● **What is expected**:
What is needed is an exact retyping of each entry, pictures excluded.
** Opening Input for this task block **
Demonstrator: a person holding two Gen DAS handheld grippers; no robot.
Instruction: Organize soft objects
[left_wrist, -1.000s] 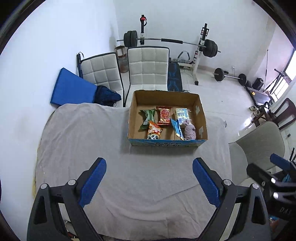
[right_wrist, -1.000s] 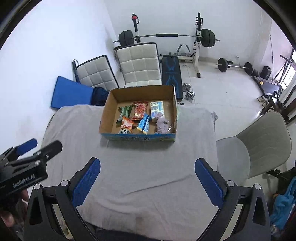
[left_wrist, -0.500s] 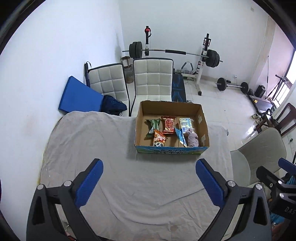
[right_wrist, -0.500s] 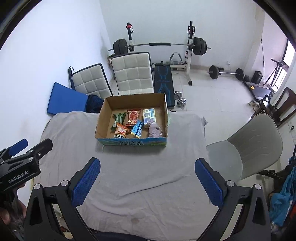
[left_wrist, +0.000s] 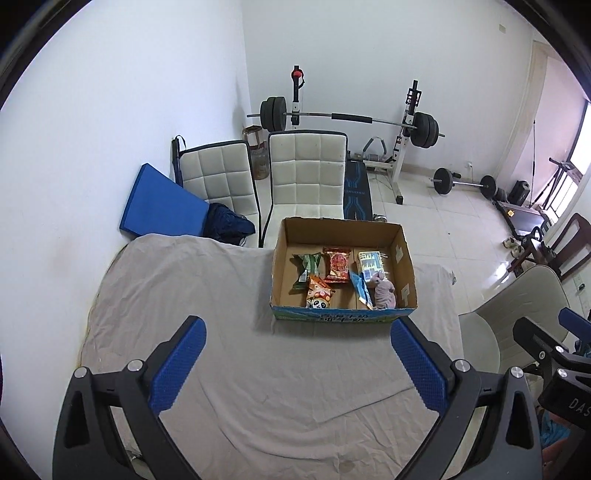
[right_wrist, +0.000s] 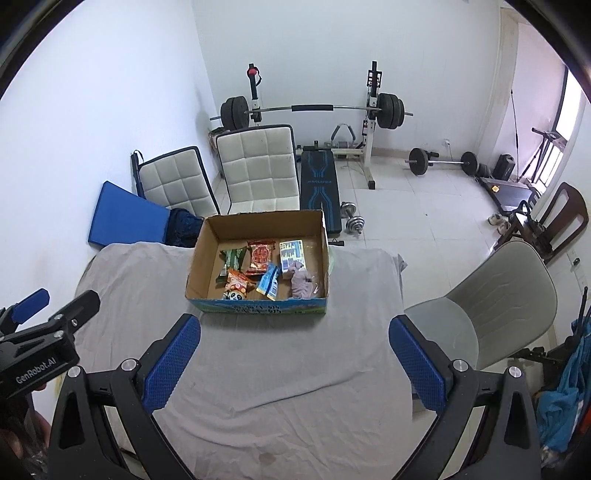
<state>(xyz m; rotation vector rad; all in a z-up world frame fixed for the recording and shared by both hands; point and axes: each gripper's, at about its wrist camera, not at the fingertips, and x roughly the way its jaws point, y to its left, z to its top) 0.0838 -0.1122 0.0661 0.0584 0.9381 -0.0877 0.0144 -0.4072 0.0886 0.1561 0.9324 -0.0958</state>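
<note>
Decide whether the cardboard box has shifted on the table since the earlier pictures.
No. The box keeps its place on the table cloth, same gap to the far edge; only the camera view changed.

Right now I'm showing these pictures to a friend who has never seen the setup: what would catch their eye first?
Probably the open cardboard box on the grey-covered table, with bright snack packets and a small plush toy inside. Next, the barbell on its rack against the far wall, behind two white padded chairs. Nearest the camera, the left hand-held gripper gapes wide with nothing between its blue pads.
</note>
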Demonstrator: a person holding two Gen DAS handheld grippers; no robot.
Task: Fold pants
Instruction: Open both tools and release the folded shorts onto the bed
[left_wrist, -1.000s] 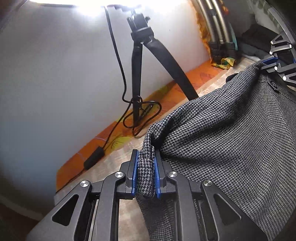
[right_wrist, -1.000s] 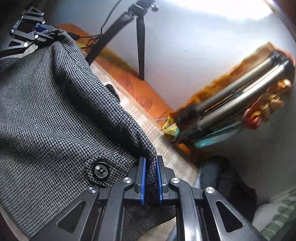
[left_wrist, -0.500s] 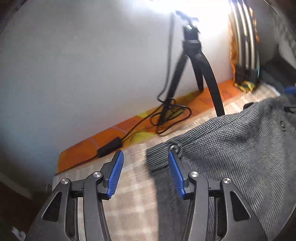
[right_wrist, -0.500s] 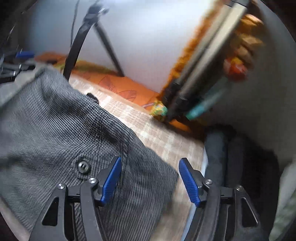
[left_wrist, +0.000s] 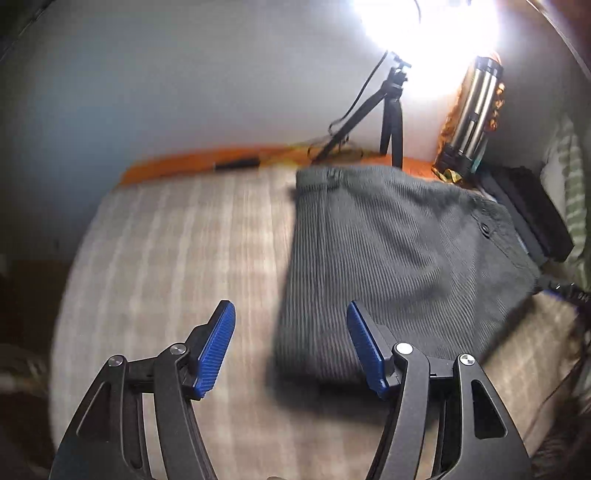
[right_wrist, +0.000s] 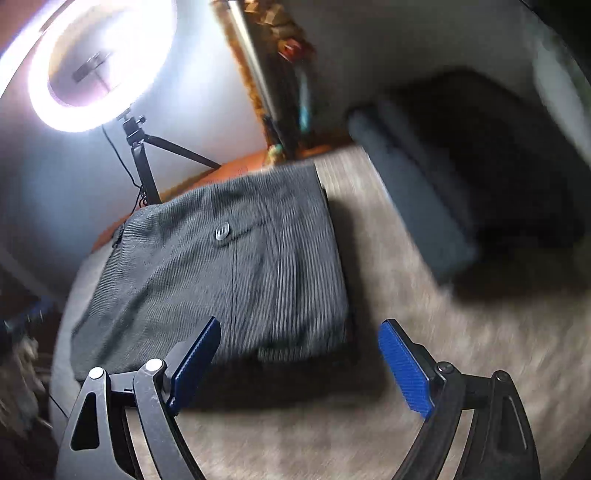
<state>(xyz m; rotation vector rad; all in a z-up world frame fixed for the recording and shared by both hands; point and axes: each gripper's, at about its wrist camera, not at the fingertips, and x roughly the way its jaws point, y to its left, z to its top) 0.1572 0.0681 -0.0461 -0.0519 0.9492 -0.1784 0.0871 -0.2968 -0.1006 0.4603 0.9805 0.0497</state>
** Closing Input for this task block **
● **Answer below**:
Demonstrator: a person holding two Gen DAS handheld grippers; no robot.
Instruction: Organize soft objects
[left_wrist, -1.000s] 
[right_wrist, -1.000s] 
[left_wrist, -0.500s] 
[right_wrist, -0.500s] 
[left_wrist, +0.000s] 
[right_wrist, +0.000s] 
<state>(xyz m; rotation vector rad; all in a z-up world frame fixed for the recording and shared by both hands; point and axes: each gripper's, at about its wrist camera, not at the fingertips, and x roughly the way its jaws point, y to its left, z to its top) 0.0838 -0.1122 0.0661 0.0584 0.9381 -0.0877 0.0144 -0.4072 0.0886 0.1561 0.9324 -0.0958</state>
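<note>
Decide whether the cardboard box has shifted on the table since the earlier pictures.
No. The box keeps its place on the table cloth, same gap to the far edge; only the camera view changed.

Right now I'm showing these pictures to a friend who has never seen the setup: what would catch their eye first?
Probably the open cardboard box on the grey-covered table, with bright snack packets and a small plush toy inside. Next, the barbell on its rack against the far wall, behind two white padded chairs. Nearest the camera, the left hand-held gripper gapes wide with nothing between its blue pads.
</note>
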Demonstrator: a person holding two Gen DAS handheld grippers; no robot.
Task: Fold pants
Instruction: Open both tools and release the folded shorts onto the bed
[left_wrist, -1.000s] 
[right_wrist, -1.000s] 
[left_wrist, -0.500s] 
[right_wrist, -0.500s] 
[left_wrist, +0.000s] 
[right_wrist, +0.000s] 
<state>(xyz m; rotation vector rad; all in a z-up world frame fixed for the recording and shared by both hands; point and axes: each gripper's, at about its wrist camera, not at the fingertips, and x roughly the way its jaws point, y to its left, z to its top) 0.1572 0.0681 -0.0461 -0.0519 0.9492 -0.1784 0.0871 -0.2968 -0.1006 0.4603 0.9805 0.0497</state>

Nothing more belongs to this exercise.